Tuesday, January 4, 2011

Thanks to those Double Dippers

I thought I was in the clear. Normally, my annual cold sniffles up on me on Christmas day. In the past few years, I have developed an unscientific hypothesis that the cold is punishment for running myself ragged the weeks leading up to the holiday and then overindulging in Pinot Grigio on Christmas Eve. This year I thought it would be different. Pregnancy has saved me from drinking and thus hangovers. I have completed my degree, so there is no stress there. I am taking vitamins the size of horse pills, which I am told are prenatals but am convinced are bowel movement blockers. However constipated they may leave me, this is the first time in my life I have taken vitamins so I assumed I would be well defended against the common cold. I was even bullied into getting my first flu shot ever, as my doctor said it's "what responsible parents do."

Then came New Years Eve.
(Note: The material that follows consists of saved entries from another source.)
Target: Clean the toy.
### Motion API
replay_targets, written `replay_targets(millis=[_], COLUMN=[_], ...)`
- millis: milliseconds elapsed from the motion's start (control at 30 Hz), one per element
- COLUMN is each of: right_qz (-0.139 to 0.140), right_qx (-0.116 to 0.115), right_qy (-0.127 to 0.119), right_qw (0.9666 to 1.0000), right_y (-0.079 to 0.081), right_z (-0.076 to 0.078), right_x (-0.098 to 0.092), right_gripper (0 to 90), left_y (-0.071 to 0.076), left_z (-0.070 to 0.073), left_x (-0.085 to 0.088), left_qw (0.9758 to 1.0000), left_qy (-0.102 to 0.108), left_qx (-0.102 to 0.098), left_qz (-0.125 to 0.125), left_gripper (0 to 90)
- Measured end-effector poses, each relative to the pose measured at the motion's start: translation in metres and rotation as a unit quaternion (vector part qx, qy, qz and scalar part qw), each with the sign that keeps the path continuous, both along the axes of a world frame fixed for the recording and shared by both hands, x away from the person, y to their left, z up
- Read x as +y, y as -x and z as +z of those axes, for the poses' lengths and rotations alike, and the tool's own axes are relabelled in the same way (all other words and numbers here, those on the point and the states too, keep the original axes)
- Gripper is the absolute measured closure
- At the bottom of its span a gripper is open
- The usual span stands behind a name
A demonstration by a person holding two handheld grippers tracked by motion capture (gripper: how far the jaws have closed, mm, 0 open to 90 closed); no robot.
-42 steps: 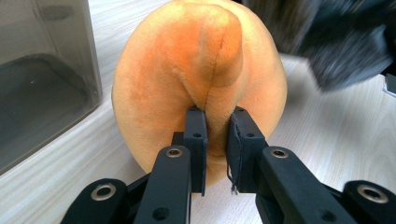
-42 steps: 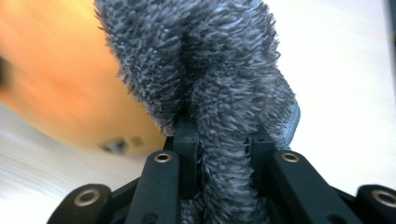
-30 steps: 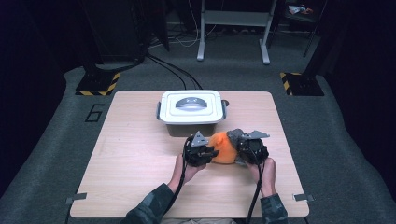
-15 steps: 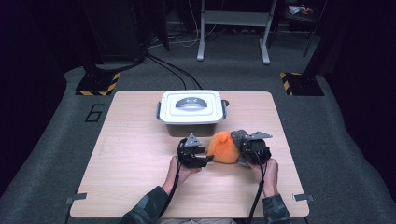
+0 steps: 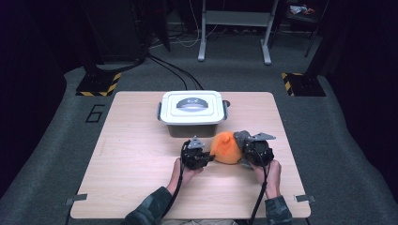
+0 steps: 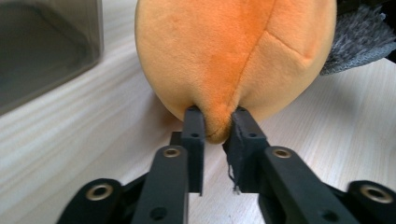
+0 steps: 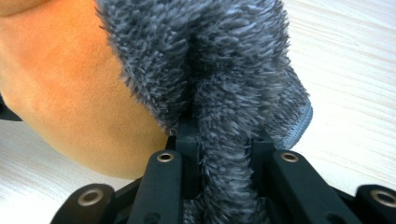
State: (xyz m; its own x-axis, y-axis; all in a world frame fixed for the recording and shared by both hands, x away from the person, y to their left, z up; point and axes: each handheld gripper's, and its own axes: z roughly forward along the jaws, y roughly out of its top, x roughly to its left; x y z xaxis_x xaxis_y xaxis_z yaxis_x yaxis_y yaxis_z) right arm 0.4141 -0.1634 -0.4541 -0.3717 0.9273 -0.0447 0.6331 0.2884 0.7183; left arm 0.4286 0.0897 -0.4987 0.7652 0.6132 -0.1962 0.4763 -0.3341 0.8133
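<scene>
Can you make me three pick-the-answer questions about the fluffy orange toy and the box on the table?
1. Where is the orange plush toy?
A. inside the box
B. on the table, between the two tools
C. on the floor

2. What colour is the fuzzy part that the right tool pinches?
A. grey
B. green
C. yellow

3. How is the white box?
A. lid off
B. tipped over
C. lid on

Answers: 1 B, the toy lies on the table with a tool on each side. 2 A, the grey fuzzy part runs between its jaws. 3 C, the lid sits flat on top.

The left tool has just been closing and pinches the toy's orange tip.
</scene>
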Motion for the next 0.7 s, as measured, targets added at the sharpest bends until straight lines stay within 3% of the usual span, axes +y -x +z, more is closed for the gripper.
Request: replay_targets(millis=[33,200,333,400,500,633,700], right_qz=[0.000,-0.008,-0.013,-0.015,-0.009,-0.003,-0.004], right_qx=[0.000,-0.011,-0.015,-0.019,-0.032,-0.049,-0.053], right_qy=[0.000,-0.007,-0.008,-0.010,-0.011,-0.008,-0.011], right_qw=[1.0000,0.9999,0.9998,0.9997,0.9994,0.9987,0.9985], right_y=[0.000,0.004,0.008,0.009,0.015,0.022,0.024], right_z=[0.000,0.003,0.007,0.009,0.017,0.030,0.034], right_x=[0.000,-0.008,-0.012,-0.012,-0.013,-0.010,-0.008], right_gripper=[73.0,73.4,73.5,73.5,73.4,73.3,73.2], left_y=[0.000,0.004,0.004,0.004,0.005,0.007,0.008], left_z=[0.000,0.012,0.025,0.028,0.035,0.047,0.049], left_x=[0.000,-0.003,-0.004,-0.004,-0.006,-0.010,-0.011], left_qw=[1.0000,0.9993,0.9971,0.9968,0.9952,0.9908,0.9905], left_qy=[0.000,-0.006,-0.021,-0.025,-0.034,-0.054,-0.054], left_qx=[0.000,-0.037,-0.073,-0.076,-0.091,-0.124,-0.125], left_qz=[0.000,-0.001,0.000,-0.003,-0.005,-0.011,-0.014], left_gripper=[80.4,82.7,83.0,83.1,83.1,83.1,83.1])
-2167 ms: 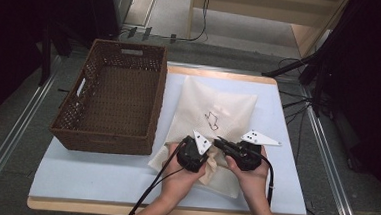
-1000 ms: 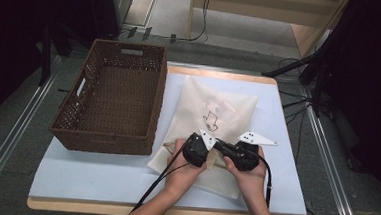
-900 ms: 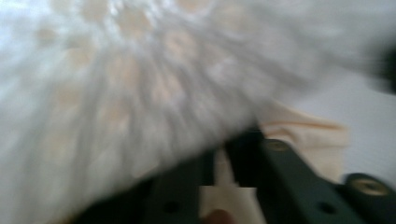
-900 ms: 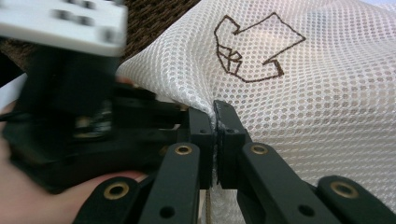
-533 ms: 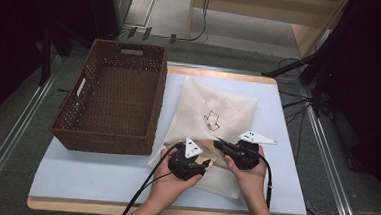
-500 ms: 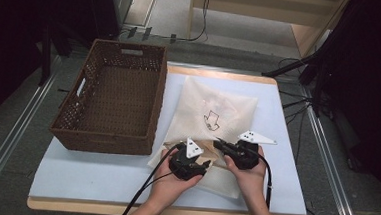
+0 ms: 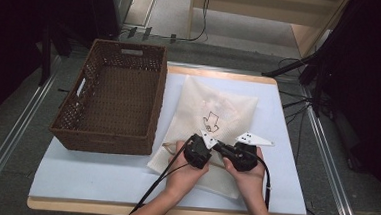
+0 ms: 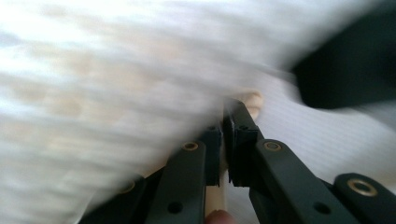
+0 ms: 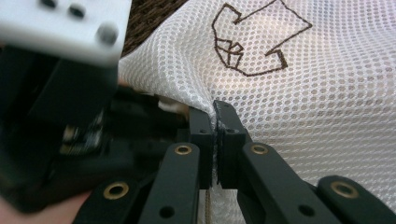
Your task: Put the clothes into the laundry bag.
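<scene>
Right tool (image 9: pixel 216 140) clenched on mesh bag (image 9: pixel 303 102) – left tool (image 8: pixel 224 149) just closed on its drawstring (image 8: pixel 215 200).

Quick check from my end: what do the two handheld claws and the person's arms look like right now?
Both are black. The left claw and right claw each carry a pale three-cornered plate with small dark holes, and a black cable trails from each toward the person. Close up, the jaw links show brass-coloured rivets. The forearms are bare, with no sleeves or gloves visible.
</scene>
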A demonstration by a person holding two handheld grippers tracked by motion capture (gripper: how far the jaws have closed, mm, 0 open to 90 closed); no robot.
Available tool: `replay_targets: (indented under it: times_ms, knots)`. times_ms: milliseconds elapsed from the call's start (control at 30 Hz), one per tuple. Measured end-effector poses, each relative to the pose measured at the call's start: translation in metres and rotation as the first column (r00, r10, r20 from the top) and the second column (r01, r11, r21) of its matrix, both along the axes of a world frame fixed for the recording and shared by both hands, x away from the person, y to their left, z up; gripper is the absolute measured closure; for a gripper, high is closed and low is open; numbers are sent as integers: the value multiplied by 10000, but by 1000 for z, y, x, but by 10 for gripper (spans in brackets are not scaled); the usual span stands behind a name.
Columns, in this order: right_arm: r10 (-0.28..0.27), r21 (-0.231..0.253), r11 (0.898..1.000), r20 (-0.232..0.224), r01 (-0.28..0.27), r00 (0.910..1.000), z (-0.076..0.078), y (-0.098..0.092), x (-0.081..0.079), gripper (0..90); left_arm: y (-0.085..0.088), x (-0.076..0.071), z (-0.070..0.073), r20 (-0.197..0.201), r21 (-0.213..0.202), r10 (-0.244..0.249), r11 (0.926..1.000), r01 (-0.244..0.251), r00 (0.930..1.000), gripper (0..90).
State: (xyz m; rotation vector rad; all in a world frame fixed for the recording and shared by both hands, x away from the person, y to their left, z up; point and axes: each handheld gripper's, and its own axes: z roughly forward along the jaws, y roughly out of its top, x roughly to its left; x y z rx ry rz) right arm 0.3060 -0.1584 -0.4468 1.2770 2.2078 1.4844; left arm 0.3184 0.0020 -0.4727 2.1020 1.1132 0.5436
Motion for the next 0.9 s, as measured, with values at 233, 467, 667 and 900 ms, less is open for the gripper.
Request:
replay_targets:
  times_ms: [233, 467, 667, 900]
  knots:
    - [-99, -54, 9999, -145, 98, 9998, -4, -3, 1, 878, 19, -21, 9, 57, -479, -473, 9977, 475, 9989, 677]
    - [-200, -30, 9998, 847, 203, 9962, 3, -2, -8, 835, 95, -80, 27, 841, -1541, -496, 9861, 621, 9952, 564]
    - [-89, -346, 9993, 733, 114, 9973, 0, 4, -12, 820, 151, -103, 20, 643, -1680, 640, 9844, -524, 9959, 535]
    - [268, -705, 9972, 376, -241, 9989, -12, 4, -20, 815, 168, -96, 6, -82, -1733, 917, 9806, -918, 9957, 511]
Platters of food, dips galore and a few snotty nosed diaper wearing double dipping midgets. I watched in disgust as the mother of one innocent looking little girl used a cucumber, and then a chocolate chip cookie, as a spoon to try out every dip on the table. I watched her saliva run from plate to bowl, over crackers and cheeses and egg rolls. I offered a plate. "Isn't she funny? She just loves her dip!" Her mother exclaimed. I even watched this little girl wedged a soggy piece of cheese between her toes. That's when I had enough. I left the room.

Of course, I carefully did not eat anything that I saw the little girl germify but I must have missed something. I even knew that night she was going to be the culprit of my cold catching. And, as nature would predict, I have caught the cold. So, as if being six and a half months pregnant, with zits on my chin and cellulite on my thighs isn't unattractive enough, I am now oozing mucus from my nose and sneezing all over the place. I've heard sex is a good way to cure a cold, but I can't possibly expect my husband to be interested in this boogie prego monster I have become. Plus, I am so angry right now I just may black widow him if he tries to come near me with any intention of satisfaction.

I am officially miserable right now.